■ PROBLEM DESCRIPTION ■
The answer must consist of the listing, reproduced exactly.

(DATA)

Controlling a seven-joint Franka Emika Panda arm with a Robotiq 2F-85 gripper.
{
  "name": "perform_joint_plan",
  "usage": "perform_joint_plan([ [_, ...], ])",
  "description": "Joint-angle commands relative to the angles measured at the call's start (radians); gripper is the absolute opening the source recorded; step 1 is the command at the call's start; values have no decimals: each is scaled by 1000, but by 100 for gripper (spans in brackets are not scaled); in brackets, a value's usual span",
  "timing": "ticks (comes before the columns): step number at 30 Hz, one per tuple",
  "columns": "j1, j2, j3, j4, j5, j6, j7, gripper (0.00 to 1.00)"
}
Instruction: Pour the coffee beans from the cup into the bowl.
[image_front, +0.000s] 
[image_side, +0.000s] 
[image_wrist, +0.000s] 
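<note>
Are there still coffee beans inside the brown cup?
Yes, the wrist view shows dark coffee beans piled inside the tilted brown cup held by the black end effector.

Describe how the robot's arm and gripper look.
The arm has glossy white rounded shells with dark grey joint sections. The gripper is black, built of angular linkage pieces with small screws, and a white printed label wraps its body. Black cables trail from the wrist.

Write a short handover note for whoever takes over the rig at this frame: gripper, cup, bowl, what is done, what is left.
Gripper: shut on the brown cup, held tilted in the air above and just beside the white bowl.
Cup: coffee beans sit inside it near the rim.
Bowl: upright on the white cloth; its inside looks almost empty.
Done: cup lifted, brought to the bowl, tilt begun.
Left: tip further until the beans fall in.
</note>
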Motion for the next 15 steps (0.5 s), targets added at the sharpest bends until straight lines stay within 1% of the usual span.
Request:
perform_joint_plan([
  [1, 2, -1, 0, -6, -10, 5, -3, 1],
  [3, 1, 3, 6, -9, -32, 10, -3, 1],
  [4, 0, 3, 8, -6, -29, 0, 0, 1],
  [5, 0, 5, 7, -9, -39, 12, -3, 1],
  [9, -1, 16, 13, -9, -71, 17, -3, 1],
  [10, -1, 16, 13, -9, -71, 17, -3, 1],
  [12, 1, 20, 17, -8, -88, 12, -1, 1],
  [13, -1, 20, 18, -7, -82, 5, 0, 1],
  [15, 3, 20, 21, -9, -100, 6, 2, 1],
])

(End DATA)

■ OUTPUT FOR THIS EXERCISE ■
Controlling a seven-joint Franka Emika Panda arm with a Robotiq 2F-85 gripper.
{
  "name": "perform_joint_plan",
  "usage": "perform_joint_plan([ [_, ...], ])",
  "description": "Joint-angle commands relative to the angles measured at the call's start (radians); gripper is the absolute opening the source recorded; step 1 is the command at the call's start; values have no decimals: each is scaled by 1000, but by 100 for gripper (spans in brackets are not scaled); in brackets, a value's usual span",
  "timing": "ticks (comes before the columns): step number at 30 Hz, one per tuple",
  "columns": "j1, j2, j3, j4, j5, j6, j7, gripper (0.00 to 1.00)"
}
Instruction: Pour the coffee beans from the cup into the bowl.
[image_front, +0.000s] 
[image_side, +0.000s] 
[image_wrist, +0.000s] 
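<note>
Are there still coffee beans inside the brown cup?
Yes, the wrist view shows dark coffee beans piled inside the tilted brown cup held by the black end effector.

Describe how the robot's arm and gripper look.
The arm has glossy white rounded shells with dark grey joint sections. The gripper is black, built of angular linkage pieces with small screws, and a white printed label wraps its body. Black cables trail from the wrist.

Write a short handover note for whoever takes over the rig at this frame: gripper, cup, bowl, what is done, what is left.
Gripper: shut on the brown cup, held tilted in the air above and just beside the white bowl.
Cup: coffee beans sit inside it near the rim.
Bowl: upright on the white cloth; its inside looks almost empty.
Done: cup lifted, brought to the bowl, tilt begun.
Left: tip further until the beans fall in.
</note>
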Motion for the next 15 steps (0.5 s), targets added at the sharpest bends until straight lines stay within 1% of the usual span.
Request:
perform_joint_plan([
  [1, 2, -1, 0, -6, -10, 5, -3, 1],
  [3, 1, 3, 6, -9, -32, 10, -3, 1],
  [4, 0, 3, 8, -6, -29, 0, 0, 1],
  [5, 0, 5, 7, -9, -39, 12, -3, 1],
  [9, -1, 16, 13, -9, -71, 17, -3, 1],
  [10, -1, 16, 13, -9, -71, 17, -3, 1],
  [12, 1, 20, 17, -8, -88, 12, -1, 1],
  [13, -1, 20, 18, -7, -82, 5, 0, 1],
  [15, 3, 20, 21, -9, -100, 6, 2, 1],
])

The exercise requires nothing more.